Goal of the exercise:
Pull every line with "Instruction" from the data.

Task inputs:

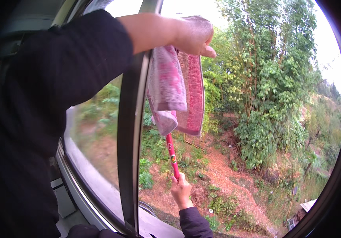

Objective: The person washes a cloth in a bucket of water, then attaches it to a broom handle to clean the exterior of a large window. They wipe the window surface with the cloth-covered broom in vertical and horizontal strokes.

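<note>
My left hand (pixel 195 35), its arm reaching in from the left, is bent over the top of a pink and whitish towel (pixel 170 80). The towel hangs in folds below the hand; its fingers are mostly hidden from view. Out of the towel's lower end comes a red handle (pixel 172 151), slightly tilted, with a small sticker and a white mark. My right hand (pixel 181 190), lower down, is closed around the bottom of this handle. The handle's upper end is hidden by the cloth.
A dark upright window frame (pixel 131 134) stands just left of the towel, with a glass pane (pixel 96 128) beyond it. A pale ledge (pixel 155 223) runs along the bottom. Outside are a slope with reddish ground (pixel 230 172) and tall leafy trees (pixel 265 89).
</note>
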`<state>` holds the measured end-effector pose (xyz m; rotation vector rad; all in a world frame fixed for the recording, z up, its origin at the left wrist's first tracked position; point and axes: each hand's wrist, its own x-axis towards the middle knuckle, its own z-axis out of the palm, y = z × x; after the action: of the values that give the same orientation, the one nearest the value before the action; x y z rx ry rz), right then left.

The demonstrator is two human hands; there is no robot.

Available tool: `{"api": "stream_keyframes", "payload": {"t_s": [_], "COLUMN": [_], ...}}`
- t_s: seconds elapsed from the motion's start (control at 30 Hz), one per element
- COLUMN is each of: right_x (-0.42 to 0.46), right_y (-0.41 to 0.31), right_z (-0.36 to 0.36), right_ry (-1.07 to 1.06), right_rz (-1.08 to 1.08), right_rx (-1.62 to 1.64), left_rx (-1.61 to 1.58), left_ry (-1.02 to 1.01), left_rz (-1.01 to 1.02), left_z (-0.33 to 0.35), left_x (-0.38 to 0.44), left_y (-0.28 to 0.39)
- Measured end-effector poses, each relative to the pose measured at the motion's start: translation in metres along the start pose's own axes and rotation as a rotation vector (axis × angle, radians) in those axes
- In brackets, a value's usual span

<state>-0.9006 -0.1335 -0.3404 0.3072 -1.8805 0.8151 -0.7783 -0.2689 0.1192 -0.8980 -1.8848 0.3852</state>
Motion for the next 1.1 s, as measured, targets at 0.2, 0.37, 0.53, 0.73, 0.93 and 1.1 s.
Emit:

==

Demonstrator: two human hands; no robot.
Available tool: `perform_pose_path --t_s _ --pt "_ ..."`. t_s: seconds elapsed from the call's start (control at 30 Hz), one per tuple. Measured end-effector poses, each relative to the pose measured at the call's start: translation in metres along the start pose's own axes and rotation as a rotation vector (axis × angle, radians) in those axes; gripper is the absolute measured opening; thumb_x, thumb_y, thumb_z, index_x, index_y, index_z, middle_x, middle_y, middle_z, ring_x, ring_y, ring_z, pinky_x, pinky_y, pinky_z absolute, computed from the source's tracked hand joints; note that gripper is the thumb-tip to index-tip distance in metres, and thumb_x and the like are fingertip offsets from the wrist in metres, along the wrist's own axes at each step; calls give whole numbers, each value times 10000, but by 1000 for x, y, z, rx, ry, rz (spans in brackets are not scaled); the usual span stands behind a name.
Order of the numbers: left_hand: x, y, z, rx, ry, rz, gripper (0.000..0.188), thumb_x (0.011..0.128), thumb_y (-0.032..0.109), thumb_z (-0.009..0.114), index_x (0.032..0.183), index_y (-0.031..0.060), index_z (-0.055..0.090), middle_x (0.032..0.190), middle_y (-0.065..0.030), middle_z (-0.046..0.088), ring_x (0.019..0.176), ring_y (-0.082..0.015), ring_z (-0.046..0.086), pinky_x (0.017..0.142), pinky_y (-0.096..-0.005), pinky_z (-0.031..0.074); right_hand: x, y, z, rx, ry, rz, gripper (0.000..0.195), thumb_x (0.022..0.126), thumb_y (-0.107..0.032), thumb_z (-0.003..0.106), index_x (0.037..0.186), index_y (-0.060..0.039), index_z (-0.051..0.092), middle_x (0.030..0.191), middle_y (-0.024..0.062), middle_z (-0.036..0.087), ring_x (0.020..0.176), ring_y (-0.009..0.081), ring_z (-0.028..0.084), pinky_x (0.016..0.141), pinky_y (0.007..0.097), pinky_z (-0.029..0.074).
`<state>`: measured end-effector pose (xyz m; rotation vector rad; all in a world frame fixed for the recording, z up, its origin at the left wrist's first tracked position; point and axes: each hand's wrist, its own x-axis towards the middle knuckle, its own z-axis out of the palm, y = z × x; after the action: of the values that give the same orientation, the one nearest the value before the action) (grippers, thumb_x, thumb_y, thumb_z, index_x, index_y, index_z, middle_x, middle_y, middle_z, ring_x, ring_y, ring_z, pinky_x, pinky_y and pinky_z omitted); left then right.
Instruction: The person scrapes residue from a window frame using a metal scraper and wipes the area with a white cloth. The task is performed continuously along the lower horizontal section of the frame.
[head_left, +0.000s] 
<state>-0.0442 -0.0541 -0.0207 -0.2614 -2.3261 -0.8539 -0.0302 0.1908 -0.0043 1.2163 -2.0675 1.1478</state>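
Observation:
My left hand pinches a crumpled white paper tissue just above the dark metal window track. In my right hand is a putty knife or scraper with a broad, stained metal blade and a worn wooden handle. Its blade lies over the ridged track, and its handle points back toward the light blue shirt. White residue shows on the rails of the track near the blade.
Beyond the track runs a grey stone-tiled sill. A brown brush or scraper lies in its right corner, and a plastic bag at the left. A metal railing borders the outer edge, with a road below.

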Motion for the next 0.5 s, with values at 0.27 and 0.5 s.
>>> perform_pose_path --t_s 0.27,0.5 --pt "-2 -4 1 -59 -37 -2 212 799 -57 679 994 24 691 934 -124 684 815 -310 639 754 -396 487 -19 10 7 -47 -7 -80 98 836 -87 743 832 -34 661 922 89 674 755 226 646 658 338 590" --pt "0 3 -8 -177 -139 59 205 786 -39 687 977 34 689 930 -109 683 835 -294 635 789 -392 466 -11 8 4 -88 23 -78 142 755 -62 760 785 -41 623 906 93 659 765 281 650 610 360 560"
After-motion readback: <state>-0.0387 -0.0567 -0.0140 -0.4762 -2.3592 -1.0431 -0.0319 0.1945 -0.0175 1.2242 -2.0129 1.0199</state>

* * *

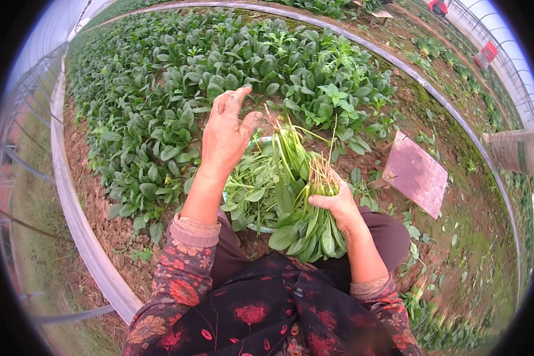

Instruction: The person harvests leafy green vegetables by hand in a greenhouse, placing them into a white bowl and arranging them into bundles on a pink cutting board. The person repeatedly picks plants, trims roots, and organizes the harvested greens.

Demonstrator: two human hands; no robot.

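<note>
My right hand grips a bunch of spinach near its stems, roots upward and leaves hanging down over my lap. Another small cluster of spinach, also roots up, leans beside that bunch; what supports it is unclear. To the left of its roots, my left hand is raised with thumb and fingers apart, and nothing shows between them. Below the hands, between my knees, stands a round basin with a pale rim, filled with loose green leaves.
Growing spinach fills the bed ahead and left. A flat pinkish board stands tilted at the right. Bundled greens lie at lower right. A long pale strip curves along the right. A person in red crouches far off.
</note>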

Output of the task:
Instruction: The person scrapes residue from a window frame using a metal scraper and wipes the area with a white cloth. The task is performed continuously along the lower horizontal section of the frame.
Instruction: The person harvests leafy green vegetables by hand in a greenhouse, placing them into a white bowl and arranging them into bundles on a pink cutting board. The person repeatedly picks plants, trims roots, and organizes the harvested greens.

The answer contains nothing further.